International Journal of Speech Technology

, Volume 21, Issue 4, pp 1057–1070 | Cite as

Effective use of combined excitation source and vocal-tract information for speaker recognition tasks

  • Krishna DuttaEmail author
  • Jagabandhu Mishra
  • Debadatta Pati


In automatic speaker recognition (SR) tasks the widely used score level combination scheme derives a general consensus from the independent opinions of individual evidences. Instead, we conjecture that collectively contributed decisions may be more effective. Based on this idea this work proposes an effective combination scheme, where the vocal-tract and excitation source information take decisions collectively, resulting higher improvements in SR accuracy. In the proposed scheme, independently made feature-specific models are padded for building resultant models. While testing, feature-specific test features are padded in similar fashion, and then used for comparison with resultant models. The main advantage of this proposed scheme is that it does not require any ground truth information for combined use of multiple evidences like in score level combination scheme. The potential of the proposed scheme is experimentally demonstrated by conducting different speaker recognition experiments in clean and noisy conditions, and also comparative studies with score level fusion scheme as reference. The TIMIT database is used for studies with clean case, and Indian Institute of Technology Guwahati Multi-Variability (IITG-MV) databases for noisy case. In clean case the proposed scheme provides relatively 1% of higher improvements in performance for GMM based speaker identification system and 8.5% for GMM–UBM based speaker verification system. In noisy case the corresponding parameters are 1% and 3%, respectively. The final evaluations on NIST-2003 database with GMM–UBM and i-vector based systems show relatively higher improvements in performance by 5.17% and 4.73%, respectively. The proposed scheme is observed to be statistically more significant than the commonly used score level fusion of multiple evidences.

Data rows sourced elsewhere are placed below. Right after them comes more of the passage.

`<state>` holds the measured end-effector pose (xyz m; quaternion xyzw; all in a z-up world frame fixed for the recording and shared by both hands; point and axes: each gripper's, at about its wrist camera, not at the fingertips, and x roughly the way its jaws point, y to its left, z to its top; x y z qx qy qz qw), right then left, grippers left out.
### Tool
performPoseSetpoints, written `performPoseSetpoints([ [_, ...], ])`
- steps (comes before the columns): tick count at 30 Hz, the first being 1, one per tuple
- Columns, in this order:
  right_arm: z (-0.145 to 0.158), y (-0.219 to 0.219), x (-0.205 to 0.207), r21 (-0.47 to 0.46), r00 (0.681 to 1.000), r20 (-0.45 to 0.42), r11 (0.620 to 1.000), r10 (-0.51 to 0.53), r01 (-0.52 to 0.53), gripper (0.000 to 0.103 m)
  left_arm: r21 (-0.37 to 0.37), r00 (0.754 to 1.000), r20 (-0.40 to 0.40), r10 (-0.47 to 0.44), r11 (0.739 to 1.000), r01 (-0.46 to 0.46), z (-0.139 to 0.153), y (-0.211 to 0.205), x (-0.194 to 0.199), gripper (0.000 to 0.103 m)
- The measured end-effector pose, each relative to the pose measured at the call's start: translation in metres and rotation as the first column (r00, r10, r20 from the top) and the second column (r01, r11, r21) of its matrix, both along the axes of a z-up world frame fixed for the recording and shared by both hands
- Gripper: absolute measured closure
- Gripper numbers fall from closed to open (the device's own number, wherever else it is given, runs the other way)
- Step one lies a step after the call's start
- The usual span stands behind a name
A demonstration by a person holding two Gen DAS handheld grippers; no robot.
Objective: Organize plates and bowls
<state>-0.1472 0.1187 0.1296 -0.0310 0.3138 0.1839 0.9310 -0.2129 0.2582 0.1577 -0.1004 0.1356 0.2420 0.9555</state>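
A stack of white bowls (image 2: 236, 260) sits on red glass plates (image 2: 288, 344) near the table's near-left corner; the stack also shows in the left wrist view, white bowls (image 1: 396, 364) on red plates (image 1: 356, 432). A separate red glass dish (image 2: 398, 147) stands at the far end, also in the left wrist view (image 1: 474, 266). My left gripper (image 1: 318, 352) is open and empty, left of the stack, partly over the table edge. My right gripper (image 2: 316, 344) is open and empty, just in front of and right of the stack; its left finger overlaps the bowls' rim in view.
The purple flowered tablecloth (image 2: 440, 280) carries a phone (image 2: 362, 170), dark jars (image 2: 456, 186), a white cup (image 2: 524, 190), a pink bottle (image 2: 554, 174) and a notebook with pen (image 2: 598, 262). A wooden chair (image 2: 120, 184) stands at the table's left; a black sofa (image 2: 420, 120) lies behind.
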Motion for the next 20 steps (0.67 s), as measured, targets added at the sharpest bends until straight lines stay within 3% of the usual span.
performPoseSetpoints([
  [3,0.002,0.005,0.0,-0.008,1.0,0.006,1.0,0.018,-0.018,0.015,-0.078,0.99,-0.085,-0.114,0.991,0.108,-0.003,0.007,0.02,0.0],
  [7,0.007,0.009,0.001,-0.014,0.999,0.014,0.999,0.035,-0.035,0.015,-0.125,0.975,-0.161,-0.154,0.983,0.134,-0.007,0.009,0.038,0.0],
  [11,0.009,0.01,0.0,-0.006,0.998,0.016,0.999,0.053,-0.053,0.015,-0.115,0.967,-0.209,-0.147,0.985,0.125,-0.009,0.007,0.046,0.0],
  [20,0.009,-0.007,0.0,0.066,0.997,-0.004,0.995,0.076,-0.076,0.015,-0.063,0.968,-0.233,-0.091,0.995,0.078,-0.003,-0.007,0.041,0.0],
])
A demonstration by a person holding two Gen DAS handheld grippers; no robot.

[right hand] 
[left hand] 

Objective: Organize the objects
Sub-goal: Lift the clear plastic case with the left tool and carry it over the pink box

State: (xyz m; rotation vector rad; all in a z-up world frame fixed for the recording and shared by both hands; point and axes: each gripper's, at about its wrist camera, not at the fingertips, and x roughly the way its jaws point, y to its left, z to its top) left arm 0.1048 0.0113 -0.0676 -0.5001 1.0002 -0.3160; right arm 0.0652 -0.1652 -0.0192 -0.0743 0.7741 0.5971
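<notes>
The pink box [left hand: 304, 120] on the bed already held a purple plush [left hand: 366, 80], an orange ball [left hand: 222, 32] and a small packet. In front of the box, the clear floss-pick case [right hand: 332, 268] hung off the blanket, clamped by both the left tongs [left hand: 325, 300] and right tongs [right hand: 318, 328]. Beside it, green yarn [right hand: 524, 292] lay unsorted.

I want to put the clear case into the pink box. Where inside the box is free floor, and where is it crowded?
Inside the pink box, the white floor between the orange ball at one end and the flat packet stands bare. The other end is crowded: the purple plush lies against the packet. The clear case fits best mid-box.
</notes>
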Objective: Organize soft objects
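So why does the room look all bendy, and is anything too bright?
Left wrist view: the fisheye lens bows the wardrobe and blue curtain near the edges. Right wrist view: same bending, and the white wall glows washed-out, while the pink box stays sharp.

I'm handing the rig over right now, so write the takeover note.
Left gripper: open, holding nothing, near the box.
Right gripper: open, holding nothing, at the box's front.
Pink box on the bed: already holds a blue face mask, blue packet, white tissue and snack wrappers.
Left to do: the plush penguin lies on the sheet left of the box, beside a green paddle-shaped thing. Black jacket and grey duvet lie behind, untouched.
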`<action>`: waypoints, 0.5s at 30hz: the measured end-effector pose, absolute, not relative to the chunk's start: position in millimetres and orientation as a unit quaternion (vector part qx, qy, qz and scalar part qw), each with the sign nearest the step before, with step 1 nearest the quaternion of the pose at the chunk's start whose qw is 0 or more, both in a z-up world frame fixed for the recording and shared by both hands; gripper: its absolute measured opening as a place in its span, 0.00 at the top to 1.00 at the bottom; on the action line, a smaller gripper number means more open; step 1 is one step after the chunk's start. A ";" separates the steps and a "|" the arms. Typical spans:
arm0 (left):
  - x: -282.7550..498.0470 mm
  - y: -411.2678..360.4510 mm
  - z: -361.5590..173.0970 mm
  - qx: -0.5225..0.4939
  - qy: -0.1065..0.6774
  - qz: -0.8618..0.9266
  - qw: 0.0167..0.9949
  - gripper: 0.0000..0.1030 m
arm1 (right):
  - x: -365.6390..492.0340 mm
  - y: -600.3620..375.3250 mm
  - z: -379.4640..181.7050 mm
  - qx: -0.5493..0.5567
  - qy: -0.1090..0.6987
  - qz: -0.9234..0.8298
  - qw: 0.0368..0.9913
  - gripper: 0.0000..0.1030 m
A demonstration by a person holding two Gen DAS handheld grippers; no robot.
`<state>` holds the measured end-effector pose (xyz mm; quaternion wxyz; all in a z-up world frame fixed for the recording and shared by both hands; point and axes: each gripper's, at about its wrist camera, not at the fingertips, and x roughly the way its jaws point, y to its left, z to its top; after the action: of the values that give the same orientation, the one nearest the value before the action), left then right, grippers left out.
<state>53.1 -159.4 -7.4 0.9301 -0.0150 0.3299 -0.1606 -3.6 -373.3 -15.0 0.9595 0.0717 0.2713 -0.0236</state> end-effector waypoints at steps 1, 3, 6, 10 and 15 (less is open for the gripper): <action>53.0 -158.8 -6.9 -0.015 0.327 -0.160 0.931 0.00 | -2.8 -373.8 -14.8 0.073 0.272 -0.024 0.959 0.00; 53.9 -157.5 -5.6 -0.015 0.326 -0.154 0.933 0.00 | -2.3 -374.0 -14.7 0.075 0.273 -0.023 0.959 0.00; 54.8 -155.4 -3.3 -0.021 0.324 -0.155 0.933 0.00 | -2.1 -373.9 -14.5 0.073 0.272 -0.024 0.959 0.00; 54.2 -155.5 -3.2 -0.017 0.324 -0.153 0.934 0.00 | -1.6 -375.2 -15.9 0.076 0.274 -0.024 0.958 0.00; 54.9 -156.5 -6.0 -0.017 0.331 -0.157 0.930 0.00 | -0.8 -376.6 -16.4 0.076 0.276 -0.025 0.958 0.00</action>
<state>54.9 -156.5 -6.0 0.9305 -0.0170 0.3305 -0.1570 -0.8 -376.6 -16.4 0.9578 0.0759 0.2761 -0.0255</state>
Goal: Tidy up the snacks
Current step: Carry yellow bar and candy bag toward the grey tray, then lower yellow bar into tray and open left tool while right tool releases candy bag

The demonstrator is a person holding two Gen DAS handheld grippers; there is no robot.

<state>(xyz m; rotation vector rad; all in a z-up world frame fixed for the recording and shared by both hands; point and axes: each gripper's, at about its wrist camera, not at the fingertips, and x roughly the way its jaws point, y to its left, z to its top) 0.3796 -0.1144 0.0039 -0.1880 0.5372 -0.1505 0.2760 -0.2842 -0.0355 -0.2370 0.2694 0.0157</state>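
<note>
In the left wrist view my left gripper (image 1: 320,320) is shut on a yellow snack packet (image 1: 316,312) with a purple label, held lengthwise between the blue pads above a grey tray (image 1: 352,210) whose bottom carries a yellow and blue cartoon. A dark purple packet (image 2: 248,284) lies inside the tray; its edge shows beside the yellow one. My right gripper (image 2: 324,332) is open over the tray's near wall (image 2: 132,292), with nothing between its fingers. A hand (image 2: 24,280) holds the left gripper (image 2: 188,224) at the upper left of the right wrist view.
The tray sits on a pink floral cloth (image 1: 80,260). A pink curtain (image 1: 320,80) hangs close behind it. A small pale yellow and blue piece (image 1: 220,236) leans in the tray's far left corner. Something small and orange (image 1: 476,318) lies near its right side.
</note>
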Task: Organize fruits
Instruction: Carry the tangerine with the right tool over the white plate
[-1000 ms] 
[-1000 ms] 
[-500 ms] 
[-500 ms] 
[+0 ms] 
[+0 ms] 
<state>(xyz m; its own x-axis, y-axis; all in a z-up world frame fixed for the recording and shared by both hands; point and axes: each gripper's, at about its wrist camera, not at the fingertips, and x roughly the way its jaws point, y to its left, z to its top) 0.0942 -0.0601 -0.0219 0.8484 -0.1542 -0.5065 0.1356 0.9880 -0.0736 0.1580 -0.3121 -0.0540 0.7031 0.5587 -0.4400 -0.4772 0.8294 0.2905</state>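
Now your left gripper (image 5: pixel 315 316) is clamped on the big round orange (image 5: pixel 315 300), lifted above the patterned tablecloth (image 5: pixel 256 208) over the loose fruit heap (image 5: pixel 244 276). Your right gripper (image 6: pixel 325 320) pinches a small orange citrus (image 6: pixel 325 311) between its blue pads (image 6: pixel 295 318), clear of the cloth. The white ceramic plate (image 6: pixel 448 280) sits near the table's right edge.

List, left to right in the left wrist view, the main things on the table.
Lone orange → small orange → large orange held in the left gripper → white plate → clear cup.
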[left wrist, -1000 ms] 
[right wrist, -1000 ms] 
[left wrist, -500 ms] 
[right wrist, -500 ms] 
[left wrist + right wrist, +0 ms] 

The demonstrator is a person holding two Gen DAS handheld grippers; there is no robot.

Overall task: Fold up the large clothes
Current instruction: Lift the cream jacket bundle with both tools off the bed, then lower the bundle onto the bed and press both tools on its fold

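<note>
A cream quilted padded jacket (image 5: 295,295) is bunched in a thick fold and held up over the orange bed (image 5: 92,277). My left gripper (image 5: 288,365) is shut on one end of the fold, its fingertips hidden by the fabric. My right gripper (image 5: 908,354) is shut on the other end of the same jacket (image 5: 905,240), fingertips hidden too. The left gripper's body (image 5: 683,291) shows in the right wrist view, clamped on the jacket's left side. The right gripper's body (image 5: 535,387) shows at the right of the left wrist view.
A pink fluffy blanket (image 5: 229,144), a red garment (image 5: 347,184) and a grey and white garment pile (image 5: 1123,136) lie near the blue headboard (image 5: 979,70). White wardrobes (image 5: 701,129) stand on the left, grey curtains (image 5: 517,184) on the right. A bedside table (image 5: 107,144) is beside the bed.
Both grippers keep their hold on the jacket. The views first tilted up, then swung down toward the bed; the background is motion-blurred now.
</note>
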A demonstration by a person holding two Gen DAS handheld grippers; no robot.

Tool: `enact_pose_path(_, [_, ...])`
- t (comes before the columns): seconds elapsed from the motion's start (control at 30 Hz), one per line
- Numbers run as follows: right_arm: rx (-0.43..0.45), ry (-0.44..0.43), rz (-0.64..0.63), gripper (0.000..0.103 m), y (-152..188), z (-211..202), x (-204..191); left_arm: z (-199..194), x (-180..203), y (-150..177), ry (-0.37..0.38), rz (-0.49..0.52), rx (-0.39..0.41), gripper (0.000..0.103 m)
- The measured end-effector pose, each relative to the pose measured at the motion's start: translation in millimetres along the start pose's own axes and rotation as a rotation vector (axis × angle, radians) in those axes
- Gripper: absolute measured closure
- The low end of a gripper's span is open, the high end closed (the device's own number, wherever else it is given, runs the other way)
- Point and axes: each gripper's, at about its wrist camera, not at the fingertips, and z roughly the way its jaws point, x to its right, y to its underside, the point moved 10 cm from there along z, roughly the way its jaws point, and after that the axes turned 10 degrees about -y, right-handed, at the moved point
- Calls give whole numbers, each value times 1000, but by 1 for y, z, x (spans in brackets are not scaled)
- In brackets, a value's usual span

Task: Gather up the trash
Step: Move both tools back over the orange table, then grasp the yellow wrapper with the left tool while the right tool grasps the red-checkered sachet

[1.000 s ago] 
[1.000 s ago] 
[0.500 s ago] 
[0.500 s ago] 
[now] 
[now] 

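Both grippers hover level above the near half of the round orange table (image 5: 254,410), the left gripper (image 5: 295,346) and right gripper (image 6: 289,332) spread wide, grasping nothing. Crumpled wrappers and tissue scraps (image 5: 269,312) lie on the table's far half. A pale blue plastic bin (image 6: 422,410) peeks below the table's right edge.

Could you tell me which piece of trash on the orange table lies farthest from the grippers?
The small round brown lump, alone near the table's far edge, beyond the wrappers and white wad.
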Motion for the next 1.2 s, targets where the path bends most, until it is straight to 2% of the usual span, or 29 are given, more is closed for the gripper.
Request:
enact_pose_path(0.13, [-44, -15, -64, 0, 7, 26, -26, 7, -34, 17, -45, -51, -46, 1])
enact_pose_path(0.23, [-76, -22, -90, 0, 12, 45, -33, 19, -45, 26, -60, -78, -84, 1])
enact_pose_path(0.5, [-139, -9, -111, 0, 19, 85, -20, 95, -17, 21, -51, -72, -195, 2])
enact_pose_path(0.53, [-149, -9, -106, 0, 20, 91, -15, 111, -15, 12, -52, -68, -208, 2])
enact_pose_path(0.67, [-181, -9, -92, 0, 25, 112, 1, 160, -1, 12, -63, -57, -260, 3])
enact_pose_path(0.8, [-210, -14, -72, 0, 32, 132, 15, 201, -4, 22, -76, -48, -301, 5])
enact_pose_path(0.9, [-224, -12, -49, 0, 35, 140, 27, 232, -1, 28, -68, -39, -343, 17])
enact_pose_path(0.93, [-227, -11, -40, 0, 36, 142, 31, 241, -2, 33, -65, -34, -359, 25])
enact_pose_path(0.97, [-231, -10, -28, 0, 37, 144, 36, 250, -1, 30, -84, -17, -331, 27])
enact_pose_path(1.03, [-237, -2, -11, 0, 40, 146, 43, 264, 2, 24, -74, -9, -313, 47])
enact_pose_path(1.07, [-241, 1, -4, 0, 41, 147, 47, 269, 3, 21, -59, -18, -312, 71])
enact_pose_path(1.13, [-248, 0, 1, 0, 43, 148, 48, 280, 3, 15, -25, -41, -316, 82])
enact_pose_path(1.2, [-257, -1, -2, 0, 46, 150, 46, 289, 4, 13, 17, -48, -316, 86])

Vocal-tract and excitation source information Score level fusion Gaussian mixtures model (GMM) Gaussian mixtures model–universal background model (GMM–UBM) I-vectors 



This research work is funded by Department of Electronics and Information Technology (DeitY), Govt. of India through the project “Development of Excitation Source Features Based Spoof Resistant and Robust Audio-Visual Person Identification System”. The research work is carried out in Speech Processing and Pattern Recognition (SPARC) laboratory at National Institute of Technology Nagaland, Dimapur, India.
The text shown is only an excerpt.